* TASK TO COMPLETE
Filter the records below for the word "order". Keep each line that has it.

────────────────

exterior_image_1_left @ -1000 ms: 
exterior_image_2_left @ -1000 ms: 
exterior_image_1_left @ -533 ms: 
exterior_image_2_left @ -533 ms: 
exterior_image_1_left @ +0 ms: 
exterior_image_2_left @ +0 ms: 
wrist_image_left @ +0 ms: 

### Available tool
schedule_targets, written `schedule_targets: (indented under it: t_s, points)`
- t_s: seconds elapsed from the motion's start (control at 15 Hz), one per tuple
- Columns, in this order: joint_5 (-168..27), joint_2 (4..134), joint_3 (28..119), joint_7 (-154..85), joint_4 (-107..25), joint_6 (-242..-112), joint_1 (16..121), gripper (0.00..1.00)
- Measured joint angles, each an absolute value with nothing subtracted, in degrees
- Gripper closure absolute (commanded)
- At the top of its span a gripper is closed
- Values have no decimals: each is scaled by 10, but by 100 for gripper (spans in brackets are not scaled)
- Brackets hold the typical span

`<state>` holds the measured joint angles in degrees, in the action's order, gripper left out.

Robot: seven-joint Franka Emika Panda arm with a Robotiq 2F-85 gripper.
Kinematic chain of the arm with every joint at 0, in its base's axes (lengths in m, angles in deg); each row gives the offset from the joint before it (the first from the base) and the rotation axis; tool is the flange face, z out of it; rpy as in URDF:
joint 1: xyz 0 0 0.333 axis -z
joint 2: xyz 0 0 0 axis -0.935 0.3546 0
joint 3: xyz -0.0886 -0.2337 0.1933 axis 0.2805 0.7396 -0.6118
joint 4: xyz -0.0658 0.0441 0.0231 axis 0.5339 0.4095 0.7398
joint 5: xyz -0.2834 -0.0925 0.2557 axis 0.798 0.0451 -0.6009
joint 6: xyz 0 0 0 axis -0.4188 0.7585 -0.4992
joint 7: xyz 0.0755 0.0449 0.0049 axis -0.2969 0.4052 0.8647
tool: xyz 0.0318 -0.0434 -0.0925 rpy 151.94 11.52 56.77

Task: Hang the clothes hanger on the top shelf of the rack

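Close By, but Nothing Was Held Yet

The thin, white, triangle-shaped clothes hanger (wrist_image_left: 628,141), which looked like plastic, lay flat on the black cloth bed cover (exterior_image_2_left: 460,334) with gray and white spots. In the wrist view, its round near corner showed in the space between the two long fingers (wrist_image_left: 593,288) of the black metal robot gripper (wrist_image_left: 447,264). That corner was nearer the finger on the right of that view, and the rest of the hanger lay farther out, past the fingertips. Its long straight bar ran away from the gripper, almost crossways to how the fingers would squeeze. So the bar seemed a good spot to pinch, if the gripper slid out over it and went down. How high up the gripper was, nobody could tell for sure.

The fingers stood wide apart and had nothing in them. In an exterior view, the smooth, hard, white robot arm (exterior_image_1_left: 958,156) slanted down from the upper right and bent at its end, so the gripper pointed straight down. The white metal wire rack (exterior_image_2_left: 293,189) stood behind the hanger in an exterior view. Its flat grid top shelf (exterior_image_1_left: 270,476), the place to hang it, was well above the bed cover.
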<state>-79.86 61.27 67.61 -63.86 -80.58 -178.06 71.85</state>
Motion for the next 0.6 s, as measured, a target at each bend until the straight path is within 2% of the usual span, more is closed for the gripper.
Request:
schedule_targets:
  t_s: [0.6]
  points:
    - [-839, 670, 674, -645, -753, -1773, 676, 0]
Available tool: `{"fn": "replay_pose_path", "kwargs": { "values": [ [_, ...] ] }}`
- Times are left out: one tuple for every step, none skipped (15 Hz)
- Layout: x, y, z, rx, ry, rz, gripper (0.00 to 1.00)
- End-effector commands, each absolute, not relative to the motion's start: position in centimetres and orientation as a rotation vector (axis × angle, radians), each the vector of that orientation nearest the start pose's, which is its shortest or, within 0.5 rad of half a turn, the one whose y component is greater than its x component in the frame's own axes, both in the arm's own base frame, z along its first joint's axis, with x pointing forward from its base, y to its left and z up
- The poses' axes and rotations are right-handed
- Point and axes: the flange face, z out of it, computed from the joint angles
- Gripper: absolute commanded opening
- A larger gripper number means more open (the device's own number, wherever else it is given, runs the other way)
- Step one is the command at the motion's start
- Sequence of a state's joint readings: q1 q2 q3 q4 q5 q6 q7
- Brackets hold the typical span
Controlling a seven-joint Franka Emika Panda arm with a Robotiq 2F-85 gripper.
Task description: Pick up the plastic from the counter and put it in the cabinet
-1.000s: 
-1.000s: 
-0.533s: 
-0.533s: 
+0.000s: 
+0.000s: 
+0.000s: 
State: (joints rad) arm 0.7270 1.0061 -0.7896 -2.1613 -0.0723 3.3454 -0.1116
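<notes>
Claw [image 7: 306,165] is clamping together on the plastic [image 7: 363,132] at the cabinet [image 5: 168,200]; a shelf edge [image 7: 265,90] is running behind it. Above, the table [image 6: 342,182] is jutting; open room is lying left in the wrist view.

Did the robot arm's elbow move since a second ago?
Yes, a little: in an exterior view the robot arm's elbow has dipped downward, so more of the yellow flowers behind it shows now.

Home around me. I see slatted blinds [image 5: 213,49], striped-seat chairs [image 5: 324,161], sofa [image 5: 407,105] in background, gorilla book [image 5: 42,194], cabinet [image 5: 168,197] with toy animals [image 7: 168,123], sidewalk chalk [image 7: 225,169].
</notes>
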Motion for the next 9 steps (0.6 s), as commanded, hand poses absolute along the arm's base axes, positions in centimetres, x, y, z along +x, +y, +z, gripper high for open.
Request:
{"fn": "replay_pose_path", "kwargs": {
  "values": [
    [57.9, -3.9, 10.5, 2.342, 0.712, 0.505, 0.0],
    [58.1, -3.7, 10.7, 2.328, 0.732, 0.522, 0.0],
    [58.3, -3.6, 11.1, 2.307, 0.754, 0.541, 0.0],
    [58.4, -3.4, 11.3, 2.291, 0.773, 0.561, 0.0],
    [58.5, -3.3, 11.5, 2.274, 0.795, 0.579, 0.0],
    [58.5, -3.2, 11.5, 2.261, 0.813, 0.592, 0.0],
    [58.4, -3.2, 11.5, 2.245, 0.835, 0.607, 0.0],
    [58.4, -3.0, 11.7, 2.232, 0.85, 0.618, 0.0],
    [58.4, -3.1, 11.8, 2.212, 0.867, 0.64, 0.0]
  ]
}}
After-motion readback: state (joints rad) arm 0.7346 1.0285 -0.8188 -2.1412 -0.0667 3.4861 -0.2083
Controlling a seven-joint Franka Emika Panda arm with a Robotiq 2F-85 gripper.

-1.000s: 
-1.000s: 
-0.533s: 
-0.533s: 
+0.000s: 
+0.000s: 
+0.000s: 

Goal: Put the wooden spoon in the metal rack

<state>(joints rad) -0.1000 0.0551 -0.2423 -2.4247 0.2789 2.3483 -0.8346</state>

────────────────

* RESULT FOR THIS TASK
- Columns, in this order: joint_5 (-168..27), joint_2 (4..134), joint_3 (28..119), joint_7 (-154..85), joint_4 (-107..25), joint_6 (-242..-112), joint_1 (16..121), gripper (0.00..1.00)
`<state>` holds the measured joint angles in degrees, in the action's order, gripper left out.

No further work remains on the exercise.